J’allais acheter des bidules d’entretien au petit Carrefour, et c’est à mon retour que j’ai compris d’où me venait mon impression de faute : j’avais oublié le vinaigre blanc (important non ?) et pourquoi je tremblais tant : je n’avais pas pris mes médicaments…
Un déjeuner léger, un calme revenu, même en préparant la réponse au courtier d’assurance, qui m’adressait (enveloppe trouvée samedi) pour signature les documents que je lui avais d »jà envoyés signés (est ce que c’est parce que c’était, comme demandé sur un tirage) ainsi qu’une copie de ma carte d’identité, mais par contre ne m’envoyait toujours pas quittance du virement adressé le 17 mars…
Les documents dans une enveloppe demi format glissée dans un petit sac couleur de griotte, un sourire fixé sur mes lèvres quand les soubresauts du mistral (ai entendu une chaise venir s’écraser sur un rempart de ses peurs ficelées) le permettaient, je m’en suis allée vers le bureau de poste de la place Pie (parce que je ne savais quel était le montant du port et pour faire photographier en chemin ma carte) secouée, jouissant des moments de calme, rouscaillant, pour me trouver nez à nez avec un rideau de fer…

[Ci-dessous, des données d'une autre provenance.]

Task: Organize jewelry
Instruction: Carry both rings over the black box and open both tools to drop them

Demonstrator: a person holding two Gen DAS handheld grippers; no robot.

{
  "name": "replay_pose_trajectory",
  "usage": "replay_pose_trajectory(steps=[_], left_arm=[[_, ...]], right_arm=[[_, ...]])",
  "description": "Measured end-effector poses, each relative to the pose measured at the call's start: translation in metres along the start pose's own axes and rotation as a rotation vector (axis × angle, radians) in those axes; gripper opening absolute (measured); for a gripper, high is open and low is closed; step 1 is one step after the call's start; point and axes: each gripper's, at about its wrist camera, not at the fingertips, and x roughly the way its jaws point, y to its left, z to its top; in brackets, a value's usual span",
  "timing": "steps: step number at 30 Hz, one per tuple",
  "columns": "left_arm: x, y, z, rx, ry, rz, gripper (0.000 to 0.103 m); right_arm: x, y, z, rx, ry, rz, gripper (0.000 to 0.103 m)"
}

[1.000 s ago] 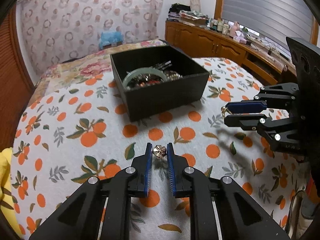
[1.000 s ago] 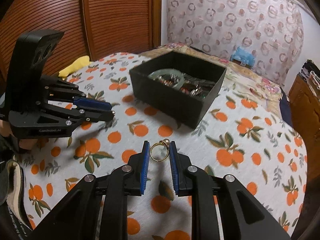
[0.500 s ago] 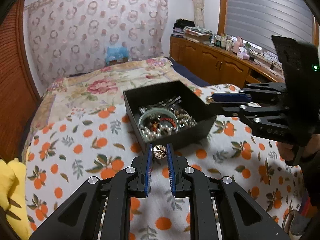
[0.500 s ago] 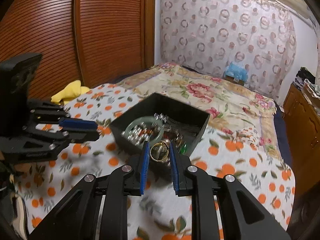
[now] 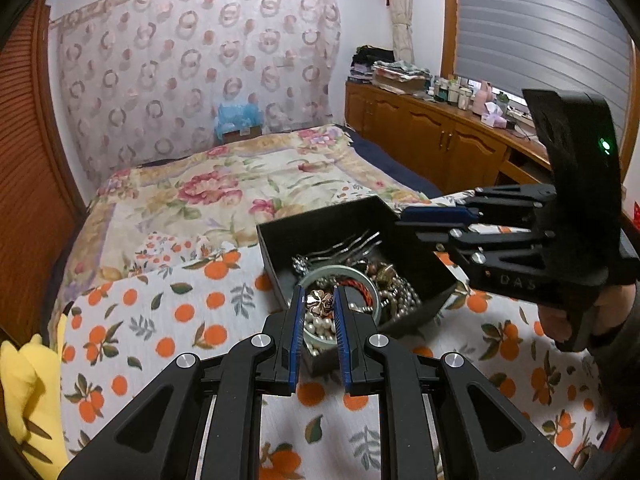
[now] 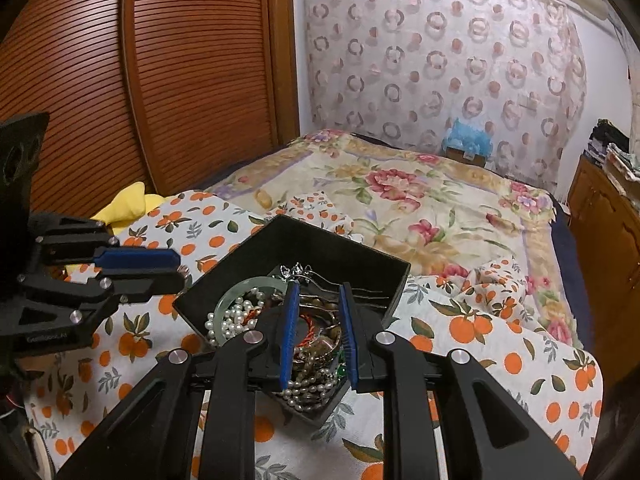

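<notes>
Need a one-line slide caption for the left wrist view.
Left gripper holds a flower-shaped charm over the black jewelry box; right gripper hovers alongside.

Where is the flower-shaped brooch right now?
In the left wrist view, the flower brooch sits pinched in the left gripper, held above the green bangle inside the black box.

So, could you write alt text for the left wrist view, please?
The left gripper holds a small rose-gold flower charm above an open black box full of jewelry on an orange-print cloth. The right gripper hovers over the box's right side.
</notes>
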Motion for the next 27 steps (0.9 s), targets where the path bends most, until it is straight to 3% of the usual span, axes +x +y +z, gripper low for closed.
replay_pose_trajectory(steps=[27], left_arm=[[0.057,0.020,0.039,-0.056,0.023,0.081,0.015]], right_arm=[[-0.018,-0.015,-0.019,0.046,-0.008,-0.045,0.022]])
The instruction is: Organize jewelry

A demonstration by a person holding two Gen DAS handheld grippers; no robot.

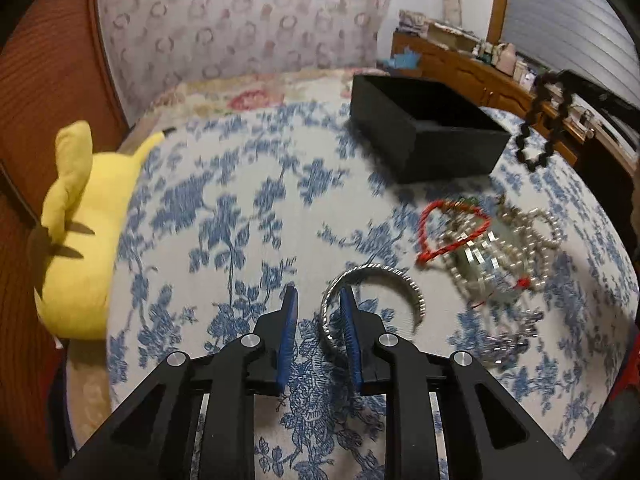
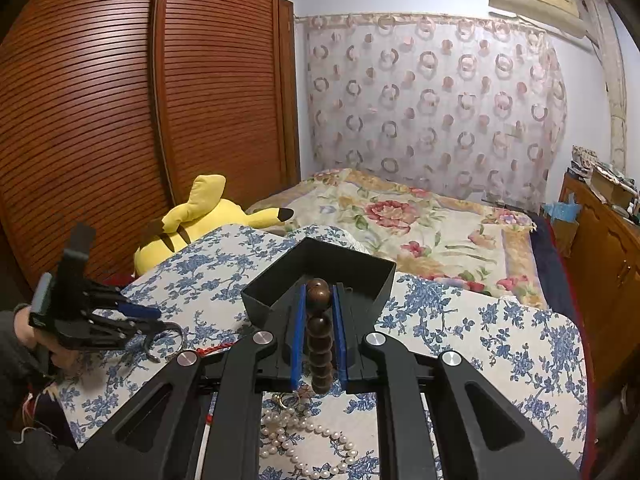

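The silver bangle (image 1: 372, 300) lay on the blue-flowered bed cover (image 1: 224, 216), at about one o'clock from the left gripper (image 1: 318, 312); it looked stiff, light and slippery, best pinched across its thin band. That gripper pointed steeply down, jaws narrowly parted, one astride the band, not pressing. The right gripper (image 2: 319, 336) clamped the brown bead bracelet (image 2: 319, 320) before the black box (image 2: 360, 276).

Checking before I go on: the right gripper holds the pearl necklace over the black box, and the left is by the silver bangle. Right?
Not quite. The right gripper holds the dark wooden beads, as the right wrist view shows; the pearl necklace lies on the cloth. It is over the black box, and the left gripper is by the silver bangle.
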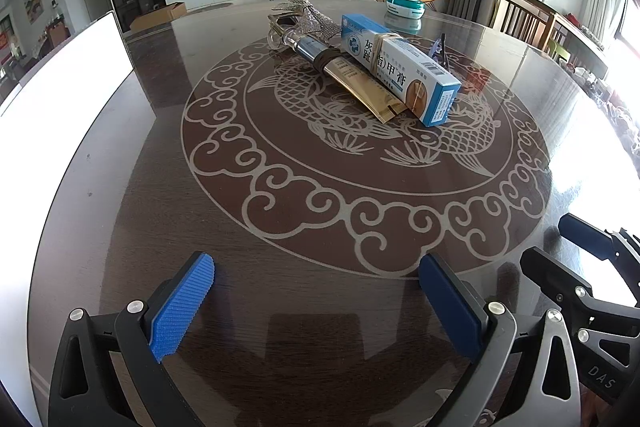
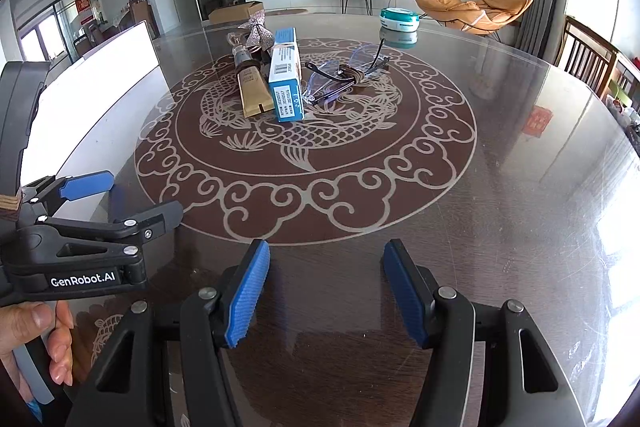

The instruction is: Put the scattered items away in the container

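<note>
A pile of items lies at the middle of the round table: a blue medicine box (image 1: pixel 400 67) (image 2: pixel 285 75), a gold tube (image 1: pixel 360 87) (image 2: pixel 252 91), a silvery bow (image 1: pixel 308 13) (image 2: pixel 258 31) and clear glasses (image 2: pixel 340 75) with a brown cord around them. The white container (image 1: pixel 60 99) (image 2: pixel 100 87) stands at the left edge. My left gripper (image 1: pixel 320 291) (image 2: pixel 136 195) hovers wide open over the near table, with nothing between its fingers. My right gripper (image 2: pixel 326 267) (image 1: pixel 580 255) is beside it on the right, open about half as wide and also holding nothing. Both are well short of the pile.
A teal round tin (image 1: pixel 405 5) (image 2: pixel 399 18) sits on the far side of the dark glass-topped table (image 2: pixel 480 207). A person's hand (image 2: pixel 40 339) grips the left gripper's handle. Wooden chairs stand beyond the table's right edge.
</note>
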`<state>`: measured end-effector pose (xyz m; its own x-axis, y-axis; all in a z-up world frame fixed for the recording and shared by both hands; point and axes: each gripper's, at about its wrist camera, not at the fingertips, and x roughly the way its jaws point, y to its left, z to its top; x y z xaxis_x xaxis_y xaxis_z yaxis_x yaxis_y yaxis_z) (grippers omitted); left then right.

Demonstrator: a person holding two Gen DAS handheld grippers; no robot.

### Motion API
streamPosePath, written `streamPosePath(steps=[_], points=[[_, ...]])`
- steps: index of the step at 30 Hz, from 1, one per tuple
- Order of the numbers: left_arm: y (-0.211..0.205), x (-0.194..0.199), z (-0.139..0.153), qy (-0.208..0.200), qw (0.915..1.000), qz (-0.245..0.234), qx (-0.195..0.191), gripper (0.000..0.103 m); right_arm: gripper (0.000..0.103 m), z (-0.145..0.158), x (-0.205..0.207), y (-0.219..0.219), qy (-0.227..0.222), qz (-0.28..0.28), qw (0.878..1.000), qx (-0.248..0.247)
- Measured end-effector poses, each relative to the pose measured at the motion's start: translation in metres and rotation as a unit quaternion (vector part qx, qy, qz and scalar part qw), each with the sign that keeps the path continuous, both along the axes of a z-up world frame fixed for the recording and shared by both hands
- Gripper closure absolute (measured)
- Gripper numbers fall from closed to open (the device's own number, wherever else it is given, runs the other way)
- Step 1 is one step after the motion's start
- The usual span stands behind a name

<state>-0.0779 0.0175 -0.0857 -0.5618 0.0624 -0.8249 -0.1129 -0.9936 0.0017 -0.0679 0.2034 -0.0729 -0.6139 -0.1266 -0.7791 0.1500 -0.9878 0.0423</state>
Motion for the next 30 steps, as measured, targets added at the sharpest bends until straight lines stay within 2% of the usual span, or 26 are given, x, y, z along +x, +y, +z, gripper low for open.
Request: streamPosePath(steps=[30], points=[[0.0006,0.0001,-0.0001,0.000,1.0000,0.001,0.000,0.000,0.041,0.0009,0.0013,0.0004,0.000,-0.001,1.000,0.006]])
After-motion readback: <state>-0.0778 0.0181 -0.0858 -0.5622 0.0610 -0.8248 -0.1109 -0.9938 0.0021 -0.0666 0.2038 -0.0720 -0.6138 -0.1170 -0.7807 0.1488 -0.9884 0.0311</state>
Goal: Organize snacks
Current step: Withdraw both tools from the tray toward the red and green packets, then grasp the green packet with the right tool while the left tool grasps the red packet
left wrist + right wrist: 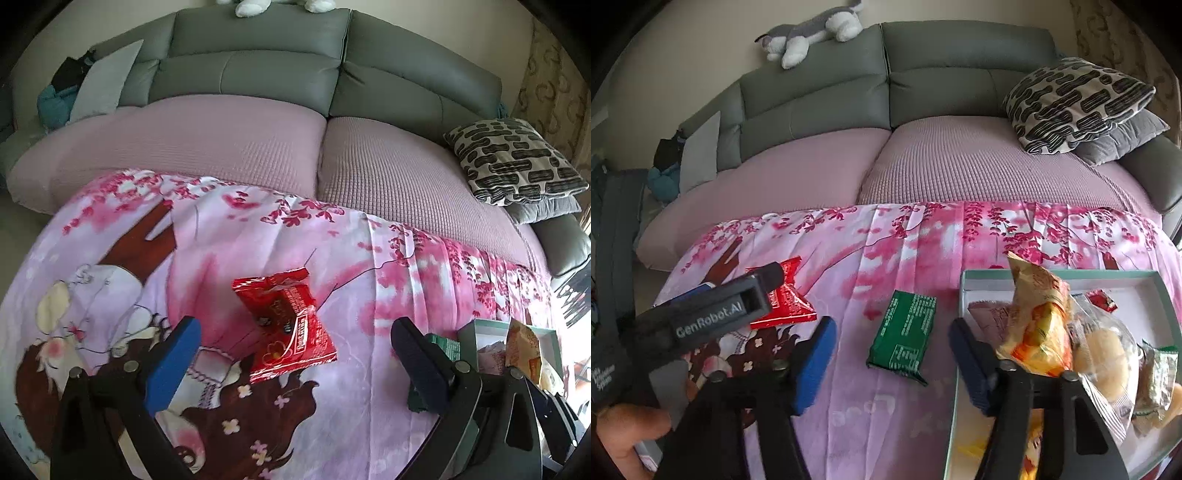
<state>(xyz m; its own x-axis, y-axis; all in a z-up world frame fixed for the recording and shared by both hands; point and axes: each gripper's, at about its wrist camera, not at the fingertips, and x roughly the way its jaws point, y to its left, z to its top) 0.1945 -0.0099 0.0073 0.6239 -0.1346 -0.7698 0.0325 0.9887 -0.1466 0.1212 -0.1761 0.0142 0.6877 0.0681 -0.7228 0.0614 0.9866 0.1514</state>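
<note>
Both claws are released: left gripper (295, 332) by the red packet (290, 323), right gripper (892, 339) by the green packet (905, 332), left of the box (1167, 295).

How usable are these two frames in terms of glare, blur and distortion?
Left wrist view: strong fisheye bending, blown-out window glare at the right edge past the box, red packet sharp. Right wrist view: same curvature, green packet sharp, left gripper slightly soft.
</note>
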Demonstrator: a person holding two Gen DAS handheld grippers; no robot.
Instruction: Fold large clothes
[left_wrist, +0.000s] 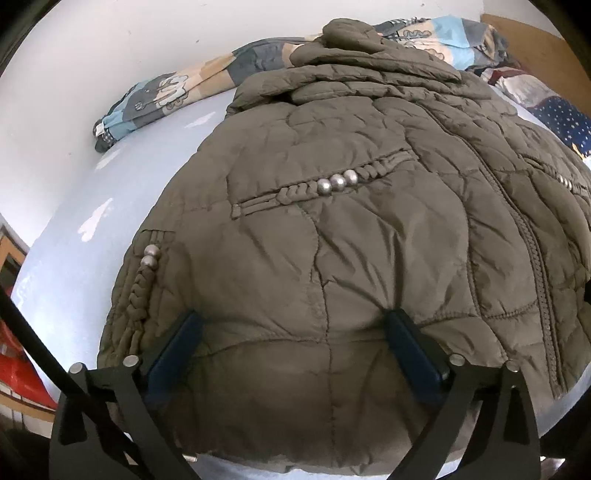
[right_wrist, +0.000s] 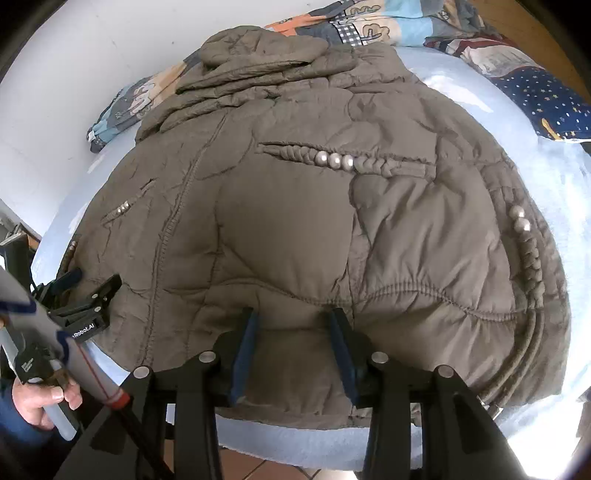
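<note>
An olive-brown quilted jacket (left_wrist: 332, 221) lies front up on a light blue bed, hood at the far end; it also fills the right wrist view (right_wrist: 314, 221). My left gripper (left_wrist: 295, 325) is open, its blue-padded fingers (left_wrist: 410, 354) spread wide and resting on the jacket's hem at its left side. My right gripper (right_wrist: 293, 317) is open with a narrower gap, fingers pressed on the hem at the right half. The left gripper also shows in the right wrist view (right_wrist: 92, 284), at the jacket's lower left corner.
The blue bed sheet (left_wrist: 92, 221) surrounds the jacket. A patchwork quilt (left_wrist: 166, 92) is bunched along the white wall behind. A starry blue pillow (right_wrist: 546, 107) lies at the far right. The bed's near edge and tiled floor (right_wrist: 258, 465) are below.
</note>
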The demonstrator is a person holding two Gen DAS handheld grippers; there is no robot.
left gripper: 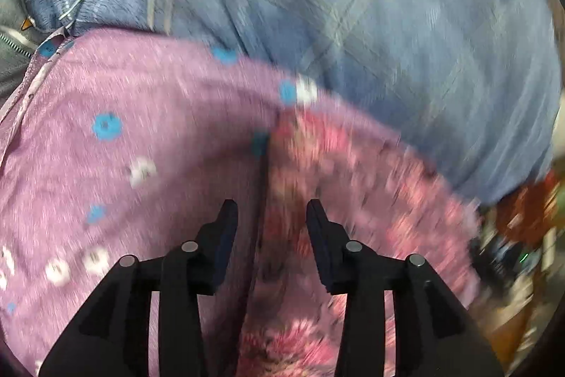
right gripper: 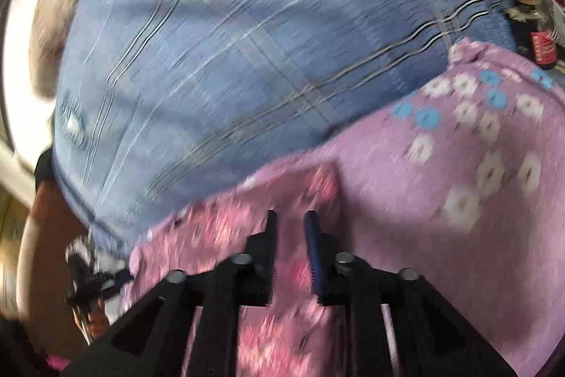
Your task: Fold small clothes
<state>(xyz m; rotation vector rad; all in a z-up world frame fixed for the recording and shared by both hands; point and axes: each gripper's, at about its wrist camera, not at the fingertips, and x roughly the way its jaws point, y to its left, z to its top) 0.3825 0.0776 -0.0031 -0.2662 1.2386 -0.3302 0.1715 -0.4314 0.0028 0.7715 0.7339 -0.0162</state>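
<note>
**Both grippers parted above the purple garment**

A blue plaid bedsheet (left gripper: 388, 23) with thin pale stripes fills the background. On it lies the small lilac cloth garment (left gripper: 159, 115), printed with blue and white flowers, its pink floral part (right gripper: 282, 334) nearest the cameras. A dark bottle with a red label (right gripper: 540, 37) stands at the sheet's far edge. The black left gripper (left gripper: 272, 211) has its jaws spread over a fold line, nothing pinched. The black right gripper (right gripper: 290, 218) shows a narrower gap, pads apart, above the pink fabric.
</note>
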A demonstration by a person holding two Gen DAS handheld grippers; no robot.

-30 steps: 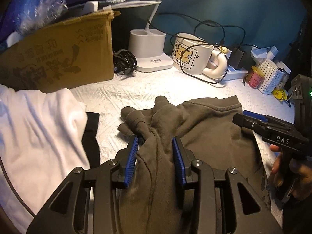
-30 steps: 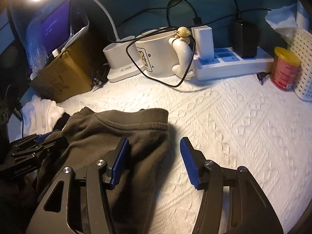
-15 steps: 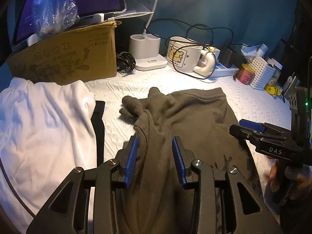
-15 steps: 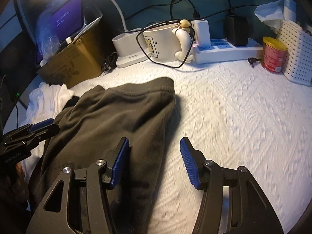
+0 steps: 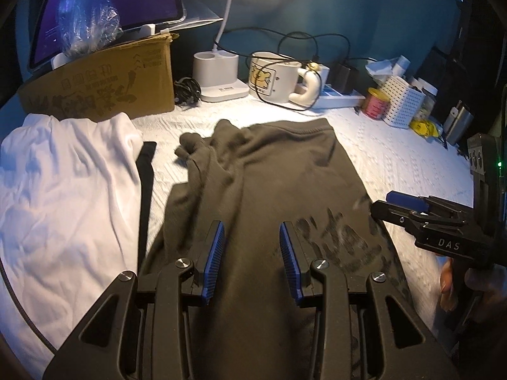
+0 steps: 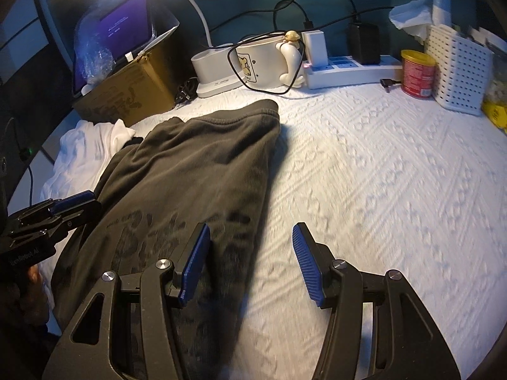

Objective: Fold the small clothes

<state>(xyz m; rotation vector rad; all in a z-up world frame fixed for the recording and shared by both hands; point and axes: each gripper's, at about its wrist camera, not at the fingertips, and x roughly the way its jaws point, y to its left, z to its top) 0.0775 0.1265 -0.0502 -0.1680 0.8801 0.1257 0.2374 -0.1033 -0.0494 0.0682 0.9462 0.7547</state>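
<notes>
White textured bedspread (image 6: 364, 171) under lamplight, cluttered along the back with a mug (image 5: 272, 77), cardboard box (image 5: 104, 85) and power strip (image 6: 348, 69). Dark shirt (image 5: 269, 183) spread flat mid-surface, sleeve bunched at far left, white garment (image 5: 63, 183) beside. Left gripper (image 5: 250, 253) above the shirt's near part, fingers apart, holding nothing. Right gripper (image 6: 250, 262) wide, straddling the shirt's right edge. Probably between folds; next, pinch an edge and carry it across.

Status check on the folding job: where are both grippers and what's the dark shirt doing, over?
Left gripper open, over dark shirt, holding nothing. Right gripper open at shirt's right edge. Shirt spread on the white bedcover, bunched at its far left. White garment lies beside it.
</notes>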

J’ai dit m… j’aurais dû y penser et suis allée, en cherchant le trajet le moins venté, acheter au bureau de tabac de la rue de la République un carnet de timbres… en ai mis cinq (sans doute trop tant pis) sur l’enveloppe et posté celle…
avant de rejoindre l’antre…
J’ai décidé d’abandonner l’idée de partir demain matin à jeun depuis dix ou onze heures vers la place Jean le Vieux… cela attendra un temps plus calme.